23 de julho de 2011

O carpinteiro e os dois fazendeiros

por Zé Luís

Dois  irmãos  moravam  em  fazendas vizinhas, separadas apenas por um riacho, e tiveram grande discórdia. Foi a primeira grande desavença em toda uma vida de companherismo fraterno, onde sempre trabalharam lado a lado.

De repente, tudo mudou: O que inicialmente era apenas um inocente mal entendido, transformou-se, de uma hora para outra, em agressões e xingamentos, gerando mágoa e a pior das mortes: o total silêncio de ambas as partes.
Certa manhã, o irmão mais velho ouviu baterem à sua  porta:

-Bom dia. Sou carpinteiro e procuro trabalho. É possível que você tenha algum serviço que eu possa executar em suas terras?
Após breve reflexão, o fazendeiro respondeu:
-Sim! Vê aquela fazenda ali, além do riacho? É do meu principal desafeto. Esse vizinho, que na realidade é meu irmão mais novo, é alguém que resolvi manter a maior distância possível. Brigamos e não posso mais suportá-lo. Vê aquela pilha de madeira ali no celeiro? Vê toda aquela área que divide nossas terras? Use as ripas e construa algo que resolva meu problema. É capaz de construir uma cerca bem reforçada?
-Claro que sei, esse é meu oficio – disse o carpinteiro - Entendo a situação. Mostre-me onde estão as ferramentas e farei o que você precisa para resolver o problema.

Foi então o irmão mais velho, após entregar o material ao homem, à cidade, deixando-o ali, cortando, medindo, trabalhando o dia inteiro e fazendo tudo como planejara.

Quando o fazendeiro chegou, não acreditou no que viu: em vez da cerca, uma ponte  foi  construída, ligando as duas margens do riacho. Embora fosse um belo trabalho, o fazendeiro enfureceu-se:

-Que atrevimento é esse? O que pensava quando contei tudo que contei? - gritou o fazendeiro enfurecido.

Enquanto apontava para a ponte, diante do sorriso enigmático do carpinteiro, viu vindo pela nova ponte o irmão, olhos marejados, de braços abertos. Ele andou até a metade e parou dizendo:
-Depois de todas as ofensas que falei, você mostrou que nossa amizade era maior, a ponto de mandar fazer essa ponte! Estou envergonhado com seu amor, meu irmão...perdoa-me?

Foi quando algo se quebrou dentro do coração do fazendeiro mais velho, e num só impulso, correu na direção do outro e abraçaram-se, chorando no meio da ponte.

O  carpinteiro começou a fechar a sua caixa de ferramentas e dirigir-se a saída da fazenda.

-Espere, fique conosco! Tenho outros trabalhos para você!
-Seria bom poder ficar, mas tenho outras pontes a construir...
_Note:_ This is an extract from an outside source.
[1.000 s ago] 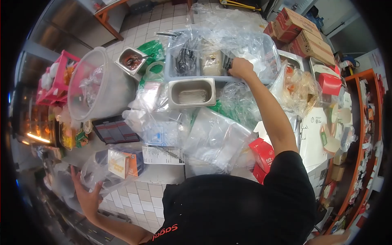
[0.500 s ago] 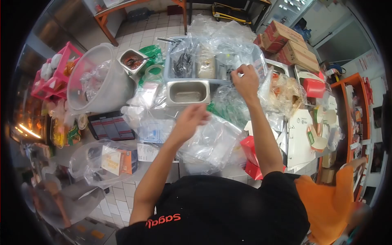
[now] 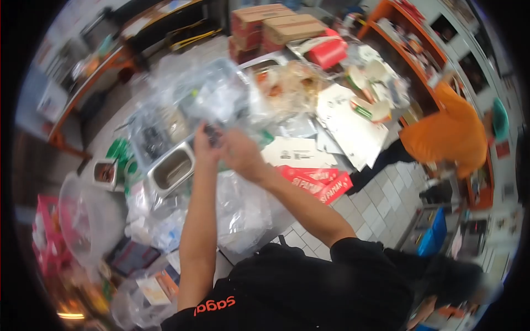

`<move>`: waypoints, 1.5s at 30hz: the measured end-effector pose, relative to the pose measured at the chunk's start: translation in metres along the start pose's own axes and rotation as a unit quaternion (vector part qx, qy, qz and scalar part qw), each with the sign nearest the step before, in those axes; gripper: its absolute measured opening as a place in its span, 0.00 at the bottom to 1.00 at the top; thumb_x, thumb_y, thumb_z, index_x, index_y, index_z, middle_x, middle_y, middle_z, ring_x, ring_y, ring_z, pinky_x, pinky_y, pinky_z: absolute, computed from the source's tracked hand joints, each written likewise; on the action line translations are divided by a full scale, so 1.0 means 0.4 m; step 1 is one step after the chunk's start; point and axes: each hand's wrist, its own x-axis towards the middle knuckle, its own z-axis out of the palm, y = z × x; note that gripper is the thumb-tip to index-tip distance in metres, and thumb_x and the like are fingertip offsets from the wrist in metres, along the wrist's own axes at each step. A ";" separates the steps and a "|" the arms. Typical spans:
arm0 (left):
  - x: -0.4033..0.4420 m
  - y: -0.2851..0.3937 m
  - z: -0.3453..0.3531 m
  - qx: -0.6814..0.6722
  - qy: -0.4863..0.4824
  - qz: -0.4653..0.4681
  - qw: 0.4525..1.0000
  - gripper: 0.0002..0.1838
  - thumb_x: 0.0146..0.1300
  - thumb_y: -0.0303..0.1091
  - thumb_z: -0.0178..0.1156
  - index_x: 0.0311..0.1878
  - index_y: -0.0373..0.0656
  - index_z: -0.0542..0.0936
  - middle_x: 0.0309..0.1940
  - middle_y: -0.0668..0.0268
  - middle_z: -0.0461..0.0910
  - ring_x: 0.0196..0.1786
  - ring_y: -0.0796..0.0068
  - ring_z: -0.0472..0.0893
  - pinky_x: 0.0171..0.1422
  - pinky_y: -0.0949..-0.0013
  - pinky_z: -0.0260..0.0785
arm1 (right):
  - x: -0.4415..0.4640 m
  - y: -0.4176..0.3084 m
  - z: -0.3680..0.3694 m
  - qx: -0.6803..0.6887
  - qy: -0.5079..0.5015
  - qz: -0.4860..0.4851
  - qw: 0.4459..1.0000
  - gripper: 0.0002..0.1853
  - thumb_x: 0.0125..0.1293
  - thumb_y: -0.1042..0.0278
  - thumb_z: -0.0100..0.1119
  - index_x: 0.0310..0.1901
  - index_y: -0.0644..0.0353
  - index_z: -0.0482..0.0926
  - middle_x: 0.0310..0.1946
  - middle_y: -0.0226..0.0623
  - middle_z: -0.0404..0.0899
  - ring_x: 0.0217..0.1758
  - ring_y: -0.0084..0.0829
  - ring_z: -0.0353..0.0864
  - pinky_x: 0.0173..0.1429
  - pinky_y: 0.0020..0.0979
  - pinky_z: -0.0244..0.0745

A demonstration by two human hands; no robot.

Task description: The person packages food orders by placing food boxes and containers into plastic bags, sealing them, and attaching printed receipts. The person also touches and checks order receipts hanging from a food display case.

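Observation:
Both hands meet near the front edge of a blue-grey tub [image 3: 144, 161] full of clear plastic bags and packets. My left hand [image 3: 206, 146] is closed around a small dark item [image 3: 212, 132], too blurred to name. Touching it from the right, my right hand [image 3: 243, 154] has its fingers curled in; whatever they pinch is hidden. Just left of my left hand stands an empty-looking steel pan [image 3: 172, 168]. Clear plastic bags [image 3: 240, 207] lie below the hands.
Red printed cartons [image 3: 317, 182] and white card sheets [image 3: 353, 124] lie at the right. A large clear bucket [image 3: 88, 215] and a pink basket [image 3: 48, 234] stand at the left. Cardboard boxes [image 3: 290, 28] are stacked behind. A person in orange [image 3: 447, 132] is at the far right.
The view has swung to the right. My left hand has come from the lower left to join my right hand, and both are now together at the tub's edge with a small dark item.

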 end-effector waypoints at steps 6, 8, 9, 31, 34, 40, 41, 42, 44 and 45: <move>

O carpinteiro partiu, e os irmãos puderam perceber, enquanto ia embora, que nas mãos do misterioso profissional, haviam profundas cicatrizes, como se um dia tivessem sido perfuradas de forma violenta.

Não são poucas as vezes que pedimos a Deus que nos vingue, e ele vem com aquele papo chato sobre perdão. Falamos a Deus: faça-nos uma cerca segura e nos mantenha seguro dos que nos magoaram, e Ele nos dá pontes, nos aborrecendo com o desconforto de andar uma milha a mais com quem nos humilhou.

Prostestamos contra a ineficácia da oração e que Deus não responde quando invocado, sem perceber ao fundo as marteladas e o ronco do serrote, edificando a solução correta. Pode ser que esta não seja a que queríamos, ou mesmo julgamos ser a ideal, mas o que Ele nos traz é a exata e - muitas vezes - amarga medida para nosso problema.